▸ **What to produce**: Leave out the pictures and output the data verbatim.

· · · · ·

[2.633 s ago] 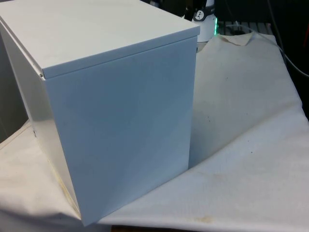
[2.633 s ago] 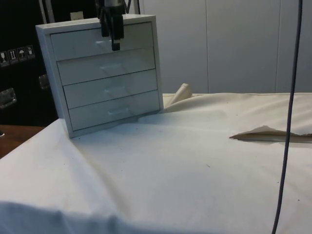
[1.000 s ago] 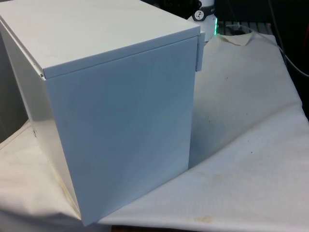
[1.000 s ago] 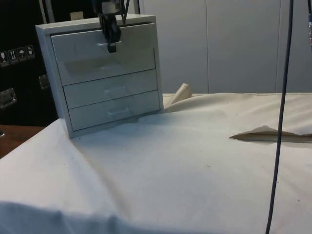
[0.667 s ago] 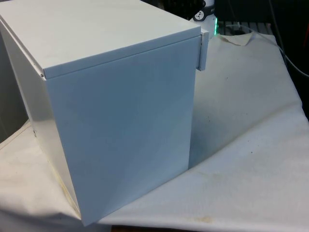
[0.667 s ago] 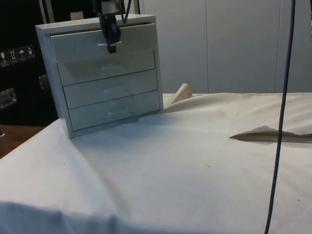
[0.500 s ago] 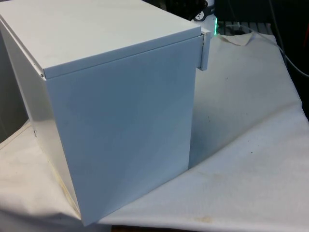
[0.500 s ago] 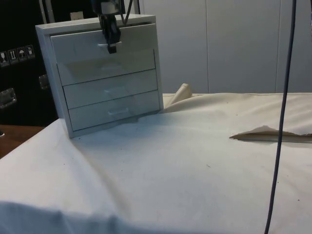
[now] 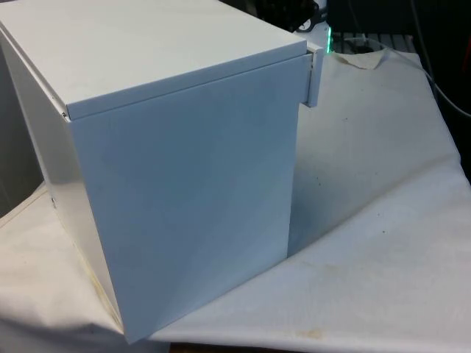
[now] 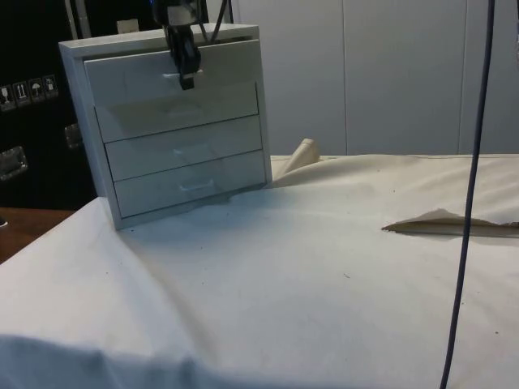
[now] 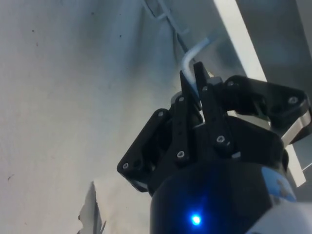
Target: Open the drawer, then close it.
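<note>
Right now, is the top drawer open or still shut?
Partly open. In the front view the top drawer juts past the chest; the gripper is clamped on its handle.

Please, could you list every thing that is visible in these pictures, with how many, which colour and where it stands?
chest of drawers: one, white, four drawers, on the table's far end in the side view; it turns its plain back and side to the front view.
top drawer: one, white, pulled out a little; its front edge sticks out past the chest's corner in the front view.
drawer handle: one, pale bent bar, on the top drawer, between the gripper's fingers.
table cloth: one, white, over the whole table, wrinkled, with a raised fold at the side view's right.
cable: one, dark, hanging at the side view's right.
gripper: one, black, shut on the top drawer's handle.
</note>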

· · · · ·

▸ **Output of the exercise**:
[2.633 s ago] 
[2.633 s ago] 
[1.000 s ago] 
[1.000 s ago] 
[0.667 s ago] 
[0.667 s ago] 
[0.500 s ago] 
[0.500 s ago] 
[now] 
[now] 
[now] 
Target: Open the drawer, then close it.
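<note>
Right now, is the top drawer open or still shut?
Partly open. In the front view the top drawer juts past the chest; the gripper is clamped on its handle.

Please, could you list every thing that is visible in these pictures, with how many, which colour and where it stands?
chest of drawers: one, white, four drawers, on the table's far end in the side view; it turns its plain back and side to the front view.
top drawer: one, white, pulled out a little; its front edge sticks out past the chest's corner in the front view.
drawer handle: one, pale bent bar, on the top drawer, between the gripper's fingers.
table cloth: one, white, over the whole table, wrinkled, with a raised fold at the side view's right.
cable: one, dark, hanging at the side view's right.
gripper: one, black, shut on the top drawer's handle.
</note>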

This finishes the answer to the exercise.